• _Task requirements_
Your answer should be an exact copy of the lines from the one holding "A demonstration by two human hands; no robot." to the end of the material below, pictures left out.

• _Dataset section_
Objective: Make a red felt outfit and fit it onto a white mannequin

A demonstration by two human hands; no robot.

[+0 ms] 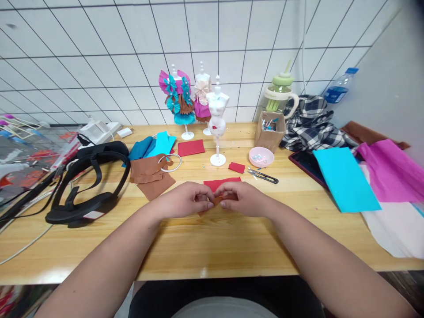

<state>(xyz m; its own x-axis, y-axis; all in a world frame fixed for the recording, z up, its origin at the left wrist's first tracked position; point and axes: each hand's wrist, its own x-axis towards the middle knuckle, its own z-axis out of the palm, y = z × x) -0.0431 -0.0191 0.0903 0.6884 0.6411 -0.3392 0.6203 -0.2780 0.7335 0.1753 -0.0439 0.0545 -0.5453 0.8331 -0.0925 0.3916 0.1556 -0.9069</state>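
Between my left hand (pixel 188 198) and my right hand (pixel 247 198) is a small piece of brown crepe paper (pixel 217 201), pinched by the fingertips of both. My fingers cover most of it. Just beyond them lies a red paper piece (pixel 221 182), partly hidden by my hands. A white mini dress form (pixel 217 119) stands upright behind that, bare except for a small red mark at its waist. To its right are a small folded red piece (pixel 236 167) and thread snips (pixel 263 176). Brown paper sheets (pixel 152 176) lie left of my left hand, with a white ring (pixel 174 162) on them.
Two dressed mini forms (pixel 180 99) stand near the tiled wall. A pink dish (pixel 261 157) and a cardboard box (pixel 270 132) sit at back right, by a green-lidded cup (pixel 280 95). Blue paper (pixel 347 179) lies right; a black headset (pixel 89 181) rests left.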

• _Your response_
A demonstration by two human hands; no robot.

[+0 ms] 

<state>(xyz m; its own x-axis, y-axis; all in a world frame fixed for the recording, z up, its origin at the left wrist's first tracked position; point and axes: each hand's wrist, its own x-axis towards the middle knuckle, its own z-axis out of the palm, y = z × x) -0.0431 -0.0191 0.0903 0.6884 0.6411 -0.3392 0.6203 -0.2780 0.7335 0.1753 -0.0439 0.0545 -0.5453 0.8331 -0.0925 0.3916 0.1556 -0.9069</state>
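Between my left hand (pixel 188 198) and my right hand (pixel 247 198) is a small piece of brown crepe paper (pixel 217 201), pinched by the fingertips of both. My fingers cover most of it. Just beyond them lies a red paper piece (pixel 221 182), partly hidden by my hands. A white mini dress form (pixel 217 119) stands upright behind that, bare except for a small red mark at its waist. To its right are a small folded red piece (pixel 236 167) and thread snips (pixel 263 176). Brown paper sheets (pixel 152 176) lie left of my left hand, with a white ring (pixel 174 162) on them.
Two dressed mini forms (pixel 180 99) stand near the tiled wall. A pink dish (pixel 261 157) and a cardboard box (pixel 270 132) sit at back right, by a green-lidded cup (pixel 280 95). Blue paper (pixel 347 179) lies right; a black headset (pixel 89 181) rests left.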

The exercise concludes with that.